Of course. Bottles this old are always a gamble. I was specifically asking if the more experienced among you have seen what look like bug feces trapped between the top of the cork and the capsule. I’d never heard of that. And also if this could have compromised the cork integrity, knowing of course that there are lots of factors at play over the decades.
The bottle can look like it was recently dug out from a landfill and the wine can be still in absolutely gorgeous condition.
I just immediately checked the wine in the neck and it looked more syrupy-brown than red to me - even an old wine should retain some reddish color when you shine light through the bottle. Although my computer display’s color space might show colors incorrectly, that still looks like a wine I’d leave on the shelf, just in case. Not particularly promising.
I don’t see typical weevil damage from the cork pics. Most likely just a old bottle that didn’t last the test of time.
A FWIW, corrosion from old lead capsules usually leaves a white powdery build up under the capsule and on the glass.

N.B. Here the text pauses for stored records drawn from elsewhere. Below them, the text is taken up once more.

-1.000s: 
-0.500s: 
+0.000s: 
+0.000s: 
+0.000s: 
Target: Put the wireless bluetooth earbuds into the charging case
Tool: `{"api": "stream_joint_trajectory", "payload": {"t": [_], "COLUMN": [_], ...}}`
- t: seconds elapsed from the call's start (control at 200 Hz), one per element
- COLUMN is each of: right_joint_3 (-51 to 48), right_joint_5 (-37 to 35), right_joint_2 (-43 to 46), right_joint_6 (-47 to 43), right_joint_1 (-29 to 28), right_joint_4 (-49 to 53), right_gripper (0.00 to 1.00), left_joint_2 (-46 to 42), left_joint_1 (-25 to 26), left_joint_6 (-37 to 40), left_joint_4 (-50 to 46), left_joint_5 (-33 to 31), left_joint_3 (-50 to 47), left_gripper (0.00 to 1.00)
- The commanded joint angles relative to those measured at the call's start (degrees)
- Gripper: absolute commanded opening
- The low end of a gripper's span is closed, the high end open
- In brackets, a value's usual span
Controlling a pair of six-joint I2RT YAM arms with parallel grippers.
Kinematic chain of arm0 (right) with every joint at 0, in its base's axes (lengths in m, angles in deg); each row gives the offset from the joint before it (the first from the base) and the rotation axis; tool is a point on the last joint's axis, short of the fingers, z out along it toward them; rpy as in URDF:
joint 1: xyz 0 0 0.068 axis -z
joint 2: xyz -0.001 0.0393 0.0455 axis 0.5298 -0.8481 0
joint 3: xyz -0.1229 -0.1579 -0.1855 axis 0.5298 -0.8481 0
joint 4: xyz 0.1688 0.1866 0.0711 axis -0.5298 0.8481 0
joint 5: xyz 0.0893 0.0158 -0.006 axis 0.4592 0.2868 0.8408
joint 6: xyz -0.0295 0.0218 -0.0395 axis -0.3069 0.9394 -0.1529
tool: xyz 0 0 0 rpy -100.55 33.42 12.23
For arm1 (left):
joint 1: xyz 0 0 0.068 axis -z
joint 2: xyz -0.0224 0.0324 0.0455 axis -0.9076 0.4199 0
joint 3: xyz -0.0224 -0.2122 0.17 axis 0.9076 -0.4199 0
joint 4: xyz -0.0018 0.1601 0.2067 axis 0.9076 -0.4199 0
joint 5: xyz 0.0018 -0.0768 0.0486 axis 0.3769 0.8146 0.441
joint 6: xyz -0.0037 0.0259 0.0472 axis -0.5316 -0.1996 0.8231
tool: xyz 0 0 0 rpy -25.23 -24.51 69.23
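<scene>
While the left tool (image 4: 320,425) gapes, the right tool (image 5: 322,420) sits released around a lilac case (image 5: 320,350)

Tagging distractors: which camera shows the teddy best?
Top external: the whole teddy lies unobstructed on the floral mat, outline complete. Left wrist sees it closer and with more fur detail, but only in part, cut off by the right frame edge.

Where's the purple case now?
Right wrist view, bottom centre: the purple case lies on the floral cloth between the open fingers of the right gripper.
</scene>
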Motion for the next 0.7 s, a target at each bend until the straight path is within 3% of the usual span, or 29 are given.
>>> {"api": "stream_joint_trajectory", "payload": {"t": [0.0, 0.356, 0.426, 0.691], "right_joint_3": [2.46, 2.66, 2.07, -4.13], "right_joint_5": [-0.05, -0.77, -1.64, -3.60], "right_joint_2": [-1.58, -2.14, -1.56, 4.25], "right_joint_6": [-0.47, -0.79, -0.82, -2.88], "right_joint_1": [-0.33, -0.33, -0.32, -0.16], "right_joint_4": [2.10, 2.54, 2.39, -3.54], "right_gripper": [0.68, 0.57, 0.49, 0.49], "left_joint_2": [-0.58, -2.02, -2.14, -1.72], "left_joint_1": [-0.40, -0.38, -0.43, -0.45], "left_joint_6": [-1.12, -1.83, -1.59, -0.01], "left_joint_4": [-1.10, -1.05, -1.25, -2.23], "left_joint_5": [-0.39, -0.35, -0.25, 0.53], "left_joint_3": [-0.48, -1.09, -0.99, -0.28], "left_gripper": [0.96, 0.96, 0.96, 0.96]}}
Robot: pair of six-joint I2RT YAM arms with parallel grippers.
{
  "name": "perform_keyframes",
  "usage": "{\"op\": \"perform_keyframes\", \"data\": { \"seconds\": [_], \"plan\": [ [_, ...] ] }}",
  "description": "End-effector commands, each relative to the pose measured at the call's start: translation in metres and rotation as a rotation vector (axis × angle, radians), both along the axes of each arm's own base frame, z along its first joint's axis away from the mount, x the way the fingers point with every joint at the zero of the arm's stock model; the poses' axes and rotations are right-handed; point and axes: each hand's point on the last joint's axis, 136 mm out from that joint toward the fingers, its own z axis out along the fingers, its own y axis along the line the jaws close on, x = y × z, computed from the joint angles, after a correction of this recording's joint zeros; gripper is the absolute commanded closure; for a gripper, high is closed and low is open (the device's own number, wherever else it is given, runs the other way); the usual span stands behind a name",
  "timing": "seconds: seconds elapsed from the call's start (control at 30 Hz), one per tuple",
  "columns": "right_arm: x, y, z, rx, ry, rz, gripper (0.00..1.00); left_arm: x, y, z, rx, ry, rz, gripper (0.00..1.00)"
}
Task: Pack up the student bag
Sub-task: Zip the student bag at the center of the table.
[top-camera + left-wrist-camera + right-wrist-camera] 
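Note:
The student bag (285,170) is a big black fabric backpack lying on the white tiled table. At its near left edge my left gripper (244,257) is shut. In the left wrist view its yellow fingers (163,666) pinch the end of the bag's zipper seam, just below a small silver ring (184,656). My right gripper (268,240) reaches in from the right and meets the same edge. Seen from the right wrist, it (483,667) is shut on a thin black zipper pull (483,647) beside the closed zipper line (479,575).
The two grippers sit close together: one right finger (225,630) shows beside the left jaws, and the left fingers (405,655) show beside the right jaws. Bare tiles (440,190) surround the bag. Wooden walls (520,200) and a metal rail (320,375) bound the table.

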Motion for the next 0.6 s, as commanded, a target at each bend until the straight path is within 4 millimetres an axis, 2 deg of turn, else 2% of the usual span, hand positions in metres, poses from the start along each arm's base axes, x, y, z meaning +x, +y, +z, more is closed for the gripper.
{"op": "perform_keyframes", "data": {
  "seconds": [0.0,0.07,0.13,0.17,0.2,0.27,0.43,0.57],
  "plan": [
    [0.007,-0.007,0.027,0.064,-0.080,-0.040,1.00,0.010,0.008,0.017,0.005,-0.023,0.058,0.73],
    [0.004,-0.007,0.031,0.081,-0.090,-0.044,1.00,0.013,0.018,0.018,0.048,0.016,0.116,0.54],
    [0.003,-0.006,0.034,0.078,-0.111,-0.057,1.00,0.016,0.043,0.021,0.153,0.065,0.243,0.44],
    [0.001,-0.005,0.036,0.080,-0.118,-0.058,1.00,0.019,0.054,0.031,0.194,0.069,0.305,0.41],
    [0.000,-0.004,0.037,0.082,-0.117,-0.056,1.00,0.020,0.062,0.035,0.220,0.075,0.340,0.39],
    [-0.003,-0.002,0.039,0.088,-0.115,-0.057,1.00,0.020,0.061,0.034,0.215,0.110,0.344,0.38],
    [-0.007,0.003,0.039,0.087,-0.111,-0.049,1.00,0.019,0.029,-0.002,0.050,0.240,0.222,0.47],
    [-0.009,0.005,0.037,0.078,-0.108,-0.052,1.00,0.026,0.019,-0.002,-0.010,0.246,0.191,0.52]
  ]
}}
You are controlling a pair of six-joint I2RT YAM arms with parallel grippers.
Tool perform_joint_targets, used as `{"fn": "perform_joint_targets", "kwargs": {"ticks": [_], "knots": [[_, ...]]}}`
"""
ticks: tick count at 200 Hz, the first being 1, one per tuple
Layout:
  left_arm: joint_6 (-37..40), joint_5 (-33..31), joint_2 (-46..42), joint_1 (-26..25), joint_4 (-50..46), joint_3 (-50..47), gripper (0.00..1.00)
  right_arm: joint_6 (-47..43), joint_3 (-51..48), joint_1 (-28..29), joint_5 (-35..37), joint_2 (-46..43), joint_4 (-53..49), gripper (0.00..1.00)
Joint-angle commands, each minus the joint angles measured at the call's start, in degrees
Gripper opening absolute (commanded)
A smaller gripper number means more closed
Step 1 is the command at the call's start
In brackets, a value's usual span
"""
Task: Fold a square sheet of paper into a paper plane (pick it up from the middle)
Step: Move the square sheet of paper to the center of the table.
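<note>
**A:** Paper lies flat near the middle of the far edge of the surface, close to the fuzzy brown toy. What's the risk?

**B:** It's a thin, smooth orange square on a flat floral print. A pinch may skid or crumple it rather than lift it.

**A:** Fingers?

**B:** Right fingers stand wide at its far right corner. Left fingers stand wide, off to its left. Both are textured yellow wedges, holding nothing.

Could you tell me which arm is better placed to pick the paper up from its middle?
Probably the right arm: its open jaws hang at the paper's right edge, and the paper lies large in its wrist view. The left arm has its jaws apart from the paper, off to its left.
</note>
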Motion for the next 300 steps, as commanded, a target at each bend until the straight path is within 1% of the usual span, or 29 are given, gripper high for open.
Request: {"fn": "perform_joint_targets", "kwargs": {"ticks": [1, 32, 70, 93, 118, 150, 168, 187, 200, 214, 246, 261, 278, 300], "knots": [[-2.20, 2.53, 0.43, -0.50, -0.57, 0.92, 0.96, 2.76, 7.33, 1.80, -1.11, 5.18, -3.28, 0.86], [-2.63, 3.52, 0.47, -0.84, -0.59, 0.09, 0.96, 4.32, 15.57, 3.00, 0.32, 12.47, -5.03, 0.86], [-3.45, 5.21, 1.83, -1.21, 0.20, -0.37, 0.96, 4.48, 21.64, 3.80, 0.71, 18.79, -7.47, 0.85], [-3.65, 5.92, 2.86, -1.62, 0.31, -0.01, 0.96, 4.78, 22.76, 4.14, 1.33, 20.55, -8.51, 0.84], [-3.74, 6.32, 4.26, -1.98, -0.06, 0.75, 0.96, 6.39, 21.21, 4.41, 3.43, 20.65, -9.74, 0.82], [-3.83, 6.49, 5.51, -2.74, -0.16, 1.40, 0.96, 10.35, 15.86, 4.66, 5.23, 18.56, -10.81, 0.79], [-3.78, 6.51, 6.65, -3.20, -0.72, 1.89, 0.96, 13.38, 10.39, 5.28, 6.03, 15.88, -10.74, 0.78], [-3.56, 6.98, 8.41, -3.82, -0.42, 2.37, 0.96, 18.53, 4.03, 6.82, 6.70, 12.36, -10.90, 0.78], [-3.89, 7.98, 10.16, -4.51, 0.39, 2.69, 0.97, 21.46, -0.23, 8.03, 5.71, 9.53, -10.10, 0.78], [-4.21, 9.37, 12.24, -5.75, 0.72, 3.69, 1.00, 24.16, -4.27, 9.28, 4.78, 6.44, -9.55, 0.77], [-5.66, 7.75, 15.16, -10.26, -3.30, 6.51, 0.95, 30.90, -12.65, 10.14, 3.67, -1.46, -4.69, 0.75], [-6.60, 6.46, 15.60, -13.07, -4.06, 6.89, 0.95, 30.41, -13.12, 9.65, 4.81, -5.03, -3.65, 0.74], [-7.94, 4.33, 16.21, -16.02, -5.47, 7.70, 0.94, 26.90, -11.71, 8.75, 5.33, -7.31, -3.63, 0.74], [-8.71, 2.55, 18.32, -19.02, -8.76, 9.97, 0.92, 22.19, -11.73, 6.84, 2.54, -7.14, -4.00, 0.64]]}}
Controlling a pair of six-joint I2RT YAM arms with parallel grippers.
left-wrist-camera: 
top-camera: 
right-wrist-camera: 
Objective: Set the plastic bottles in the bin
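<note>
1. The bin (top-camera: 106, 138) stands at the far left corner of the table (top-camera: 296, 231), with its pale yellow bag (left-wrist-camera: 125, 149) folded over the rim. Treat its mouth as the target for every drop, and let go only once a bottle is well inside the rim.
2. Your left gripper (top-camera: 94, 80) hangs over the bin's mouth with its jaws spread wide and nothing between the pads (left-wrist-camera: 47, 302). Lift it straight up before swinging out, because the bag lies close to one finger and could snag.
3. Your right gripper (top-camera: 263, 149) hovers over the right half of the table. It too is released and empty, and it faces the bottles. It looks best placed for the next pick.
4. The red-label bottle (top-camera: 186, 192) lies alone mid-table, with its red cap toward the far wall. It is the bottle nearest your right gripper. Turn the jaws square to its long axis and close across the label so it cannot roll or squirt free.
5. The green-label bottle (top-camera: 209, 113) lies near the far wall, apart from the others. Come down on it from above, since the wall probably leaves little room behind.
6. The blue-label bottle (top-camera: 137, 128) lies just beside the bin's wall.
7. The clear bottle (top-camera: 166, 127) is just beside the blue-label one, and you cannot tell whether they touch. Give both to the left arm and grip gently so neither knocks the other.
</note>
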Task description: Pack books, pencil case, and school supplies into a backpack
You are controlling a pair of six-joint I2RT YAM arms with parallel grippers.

But if the wine seeped it would typically color it a brownish color from the oxidized wine. Very possible that is what you saw.
Sorry, Otto, I may have been a bit unclear, I didn’t mean to quantify my experience (or yours), just to say that whatever experience I’ve had (and I’ve definitely had a number of these over the years) was different from yours, simply meaning I’ve never had the impression that old PdC bottles were on average less of a gamble than Ferrando, for what it’s worth.